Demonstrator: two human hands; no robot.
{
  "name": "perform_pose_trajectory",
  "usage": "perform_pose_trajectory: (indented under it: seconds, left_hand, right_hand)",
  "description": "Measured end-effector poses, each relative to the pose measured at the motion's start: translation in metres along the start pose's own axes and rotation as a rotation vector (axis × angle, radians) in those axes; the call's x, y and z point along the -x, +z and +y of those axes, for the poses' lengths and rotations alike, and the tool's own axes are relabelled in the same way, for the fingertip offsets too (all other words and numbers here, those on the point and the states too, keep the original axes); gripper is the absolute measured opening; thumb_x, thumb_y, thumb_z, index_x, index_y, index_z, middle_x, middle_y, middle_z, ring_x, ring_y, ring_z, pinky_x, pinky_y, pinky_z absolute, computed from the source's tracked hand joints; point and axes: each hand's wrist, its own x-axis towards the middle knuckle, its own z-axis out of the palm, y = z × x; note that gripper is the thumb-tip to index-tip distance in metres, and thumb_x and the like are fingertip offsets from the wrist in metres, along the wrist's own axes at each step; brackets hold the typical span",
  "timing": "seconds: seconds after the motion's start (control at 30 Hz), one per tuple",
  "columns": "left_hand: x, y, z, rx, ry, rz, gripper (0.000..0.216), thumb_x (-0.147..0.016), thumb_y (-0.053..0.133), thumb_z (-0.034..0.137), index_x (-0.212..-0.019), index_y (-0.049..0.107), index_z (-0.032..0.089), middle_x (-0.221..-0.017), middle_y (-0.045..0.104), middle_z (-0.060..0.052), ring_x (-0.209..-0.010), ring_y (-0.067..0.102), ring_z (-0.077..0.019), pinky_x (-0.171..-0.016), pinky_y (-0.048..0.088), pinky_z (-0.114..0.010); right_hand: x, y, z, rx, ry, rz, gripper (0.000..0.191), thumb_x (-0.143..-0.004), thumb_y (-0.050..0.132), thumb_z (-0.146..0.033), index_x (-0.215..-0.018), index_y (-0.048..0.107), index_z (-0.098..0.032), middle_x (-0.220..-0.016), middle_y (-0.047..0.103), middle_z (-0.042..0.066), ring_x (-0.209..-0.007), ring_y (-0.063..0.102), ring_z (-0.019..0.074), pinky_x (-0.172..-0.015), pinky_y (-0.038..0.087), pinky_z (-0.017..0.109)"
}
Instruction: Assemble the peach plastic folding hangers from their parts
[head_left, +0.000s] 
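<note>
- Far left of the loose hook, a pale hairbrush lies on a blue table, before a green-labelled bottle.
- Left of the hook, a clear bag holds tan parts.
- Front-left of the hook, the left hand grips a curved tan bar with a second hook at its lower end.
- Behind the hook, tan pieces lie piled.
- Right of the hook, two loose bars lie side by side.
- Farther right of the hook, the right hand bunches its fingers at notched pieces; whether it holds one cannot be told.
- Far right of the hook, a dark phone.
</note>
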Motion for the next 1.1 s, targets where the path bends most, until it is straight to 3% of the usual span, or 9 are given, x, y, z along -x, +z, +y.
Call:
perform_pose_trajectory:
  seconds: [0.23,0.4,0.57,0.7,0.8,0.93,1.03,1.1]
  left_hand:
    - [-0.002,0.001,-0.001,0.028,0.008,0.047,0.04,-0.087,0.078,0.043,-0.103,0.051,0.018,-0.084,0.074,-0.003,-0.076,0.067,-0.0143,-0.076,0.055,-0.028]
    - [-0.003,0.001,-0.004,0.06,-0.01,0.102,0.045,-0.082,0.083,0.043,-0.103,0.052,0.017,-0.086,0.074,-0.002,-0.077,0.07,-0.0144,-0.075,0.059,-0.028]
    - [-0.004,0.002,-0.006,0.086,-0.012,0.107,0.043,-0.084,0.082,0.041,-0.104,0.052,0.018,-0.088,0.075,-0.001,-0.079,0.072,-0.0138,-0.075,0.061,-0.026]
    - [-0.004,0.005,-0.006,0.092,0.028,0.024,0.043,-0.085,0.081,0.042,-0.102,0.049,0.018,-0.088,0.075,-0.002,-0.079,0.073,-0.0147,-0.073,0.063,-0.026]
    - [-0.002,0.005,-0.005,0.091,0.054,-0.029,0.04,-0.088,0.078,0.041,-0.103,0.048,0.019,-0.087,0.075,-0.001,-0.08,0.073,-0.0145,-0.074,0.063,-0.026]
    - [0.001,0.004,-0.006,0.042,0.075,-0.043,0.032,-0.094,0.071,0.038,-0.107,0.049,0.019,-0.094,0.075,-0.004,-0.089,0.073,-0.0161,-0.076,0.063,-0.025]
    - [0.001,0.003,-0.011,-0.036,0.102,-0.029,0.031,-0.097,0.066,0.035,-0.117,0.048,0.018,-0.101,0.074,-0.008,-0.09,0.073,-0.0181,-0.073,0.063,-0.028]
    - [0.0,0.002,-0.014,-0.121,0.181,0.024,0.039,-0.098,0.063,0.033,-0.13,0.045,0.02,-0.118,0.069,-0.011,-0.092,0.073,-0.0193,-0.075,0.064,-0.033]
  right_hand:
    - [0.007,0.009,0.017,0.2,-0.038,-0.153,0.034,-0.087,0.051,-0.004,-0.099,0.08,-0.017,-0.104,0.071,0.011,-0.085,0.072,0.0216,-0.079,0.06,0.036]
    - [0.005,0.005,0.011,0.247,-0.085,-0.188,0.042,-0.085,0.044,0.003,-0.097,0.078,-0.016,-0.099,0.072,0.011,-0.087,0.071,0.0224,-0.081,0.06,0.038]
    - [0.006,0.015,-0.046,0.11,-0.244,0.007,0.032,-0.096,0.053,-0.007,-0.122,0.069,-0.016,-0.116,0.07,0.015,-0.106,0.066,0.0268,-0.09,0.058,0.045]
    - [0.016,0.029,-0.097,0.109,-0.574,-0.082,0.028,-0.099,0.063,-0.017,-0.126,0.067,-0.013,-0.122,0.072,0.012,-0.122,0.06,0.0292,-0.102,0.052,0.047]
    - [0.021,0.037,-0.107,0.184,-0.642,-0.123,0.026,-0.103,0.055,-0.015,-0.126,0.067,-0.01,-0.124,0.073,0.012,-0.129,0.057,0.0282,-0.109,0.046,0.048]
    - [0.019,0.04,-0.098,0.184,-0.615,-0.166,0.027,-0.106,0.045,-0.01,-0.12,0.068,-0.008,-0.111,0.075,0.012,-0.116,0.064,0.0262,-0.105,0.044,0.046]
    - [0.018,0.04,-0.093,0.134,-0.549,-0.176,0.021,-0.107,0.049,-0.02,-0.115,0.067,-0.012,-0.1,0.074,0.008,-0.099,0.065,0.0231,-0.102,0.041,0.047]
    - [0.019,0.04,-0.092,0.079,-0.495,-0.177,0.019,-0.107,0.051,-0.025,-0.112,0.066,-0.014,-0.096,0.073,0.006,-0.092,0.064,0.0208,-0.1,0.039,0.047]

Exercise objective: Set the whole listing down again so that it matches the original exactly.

Solution:
Demonstrator: two human hands; no robot.
{
  "name": "perform_pose_trajectory",
  "usage": "perform_pose_trajectory: (indented under it: seconds, left_hand, right_hand)",
  "description": "Measured end-effector poses, each relative to the pose measured at the motion's start: translation in metres along the start pose's own axes and rotation as a rotation vector (axis × angle, radians) in those axes; the call's x, y and z point along the -x, +z and +y of those axes, for the poses' lengths and rotations alike, and the tool's own axes are relabelled in the same way, for the fingertip offsets too (all other words and numbers here, those on the point and the states too, keep the original axes); gripper is the absolute measured opening; thumb_x, thumb_y, thumb_z, index_x, index_y, index_z, middle_x, middle_y, middle_z, ring_x, ring_y, ring_z, pinky_x, pinky_y, pinky_z absolute, computed from the source's tracked hand joints; point and axes: each hand's wrist, its own x-axis towards the middle knuckle, its own z-axis out of the palm, y = z × x; note that gripper is the thumb-tip to index-tip distance in metres, and thumb_x and the like are fingertip offsets from the wrist in metres, along the wrist's own axes at each step; brackets hold the typical span",
  "timing": "seconds: seconds after the motion's start (control at 30 Hz), one per tuple",
  "columns": "left_hand: x, y, z, rx, ry, rz, gripper (0.000..0.216), thumb_x (-0.147..0.016), thumb_y (-0.053..0.133), thumb_z (-0.034..0.137), index_x (-0.212..-0.019), index_y (-0.049..0.107), index_z (-0.032..0.089), middle_x (-0.221..-0.017), middle_y (-0.045..0.104), middle_z (-0.060..0.052), ring_x (-0.209..-0.010), ring_y (-0.067..0.102), ring_z (-0.077..0.019), pinky_x (-0.171..-0.016), pinky_y (-0.048..0.088), pinky_z (-0.114..0.010); right_hand: x, y, z, rx, ry, rz, gripper (0.000..0.191), thumb_x (-0.143..-0.004), thumb_y (-0.050..0.132), thumb_z (-0.146..0.033), index_x (-0.215..-0.018), index_y (-0.048..0.107), index_z (-0.098..0.032), middle_x (-0.220..-0.016), middle_y (-0.047..0.103), middle_z (-0.042..0.066), ring_x (-0.209..-0.007), ring_y (-0.063..0.102), ring_z (-0.019..0.074), pinky_x (-0.172..-0.015), pinky_y (-0.038..0.087), pinky_z (-0.017..0.109)"
}
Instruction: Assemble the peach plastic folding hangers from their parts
[head_left, +0.000s] 
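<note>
- Far left of the loose hook, a pale hairbrush lies on a blue table, before a green-labelled bottle.
- Left of the hook, a clear bag holds tan parts.
- Front-left of the hook, the left hand grips a curved tan bar with a second hook at its lower end.
- Behind the hook, tan pieces lie piled.
- Right of the hook, two loose bars lie side by side.
- Farther right of the hook, the right hand bunches its fingers at notched pieces; whether it holds one cannot be told.
- Far right of the hook, a dark phone.
</note>
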Motion for the next 1.1 s, targets where the path bends most, until it is straight to 3% of the usual span, or 9 are given, x, y, z along -x, +z, +y.
Call:
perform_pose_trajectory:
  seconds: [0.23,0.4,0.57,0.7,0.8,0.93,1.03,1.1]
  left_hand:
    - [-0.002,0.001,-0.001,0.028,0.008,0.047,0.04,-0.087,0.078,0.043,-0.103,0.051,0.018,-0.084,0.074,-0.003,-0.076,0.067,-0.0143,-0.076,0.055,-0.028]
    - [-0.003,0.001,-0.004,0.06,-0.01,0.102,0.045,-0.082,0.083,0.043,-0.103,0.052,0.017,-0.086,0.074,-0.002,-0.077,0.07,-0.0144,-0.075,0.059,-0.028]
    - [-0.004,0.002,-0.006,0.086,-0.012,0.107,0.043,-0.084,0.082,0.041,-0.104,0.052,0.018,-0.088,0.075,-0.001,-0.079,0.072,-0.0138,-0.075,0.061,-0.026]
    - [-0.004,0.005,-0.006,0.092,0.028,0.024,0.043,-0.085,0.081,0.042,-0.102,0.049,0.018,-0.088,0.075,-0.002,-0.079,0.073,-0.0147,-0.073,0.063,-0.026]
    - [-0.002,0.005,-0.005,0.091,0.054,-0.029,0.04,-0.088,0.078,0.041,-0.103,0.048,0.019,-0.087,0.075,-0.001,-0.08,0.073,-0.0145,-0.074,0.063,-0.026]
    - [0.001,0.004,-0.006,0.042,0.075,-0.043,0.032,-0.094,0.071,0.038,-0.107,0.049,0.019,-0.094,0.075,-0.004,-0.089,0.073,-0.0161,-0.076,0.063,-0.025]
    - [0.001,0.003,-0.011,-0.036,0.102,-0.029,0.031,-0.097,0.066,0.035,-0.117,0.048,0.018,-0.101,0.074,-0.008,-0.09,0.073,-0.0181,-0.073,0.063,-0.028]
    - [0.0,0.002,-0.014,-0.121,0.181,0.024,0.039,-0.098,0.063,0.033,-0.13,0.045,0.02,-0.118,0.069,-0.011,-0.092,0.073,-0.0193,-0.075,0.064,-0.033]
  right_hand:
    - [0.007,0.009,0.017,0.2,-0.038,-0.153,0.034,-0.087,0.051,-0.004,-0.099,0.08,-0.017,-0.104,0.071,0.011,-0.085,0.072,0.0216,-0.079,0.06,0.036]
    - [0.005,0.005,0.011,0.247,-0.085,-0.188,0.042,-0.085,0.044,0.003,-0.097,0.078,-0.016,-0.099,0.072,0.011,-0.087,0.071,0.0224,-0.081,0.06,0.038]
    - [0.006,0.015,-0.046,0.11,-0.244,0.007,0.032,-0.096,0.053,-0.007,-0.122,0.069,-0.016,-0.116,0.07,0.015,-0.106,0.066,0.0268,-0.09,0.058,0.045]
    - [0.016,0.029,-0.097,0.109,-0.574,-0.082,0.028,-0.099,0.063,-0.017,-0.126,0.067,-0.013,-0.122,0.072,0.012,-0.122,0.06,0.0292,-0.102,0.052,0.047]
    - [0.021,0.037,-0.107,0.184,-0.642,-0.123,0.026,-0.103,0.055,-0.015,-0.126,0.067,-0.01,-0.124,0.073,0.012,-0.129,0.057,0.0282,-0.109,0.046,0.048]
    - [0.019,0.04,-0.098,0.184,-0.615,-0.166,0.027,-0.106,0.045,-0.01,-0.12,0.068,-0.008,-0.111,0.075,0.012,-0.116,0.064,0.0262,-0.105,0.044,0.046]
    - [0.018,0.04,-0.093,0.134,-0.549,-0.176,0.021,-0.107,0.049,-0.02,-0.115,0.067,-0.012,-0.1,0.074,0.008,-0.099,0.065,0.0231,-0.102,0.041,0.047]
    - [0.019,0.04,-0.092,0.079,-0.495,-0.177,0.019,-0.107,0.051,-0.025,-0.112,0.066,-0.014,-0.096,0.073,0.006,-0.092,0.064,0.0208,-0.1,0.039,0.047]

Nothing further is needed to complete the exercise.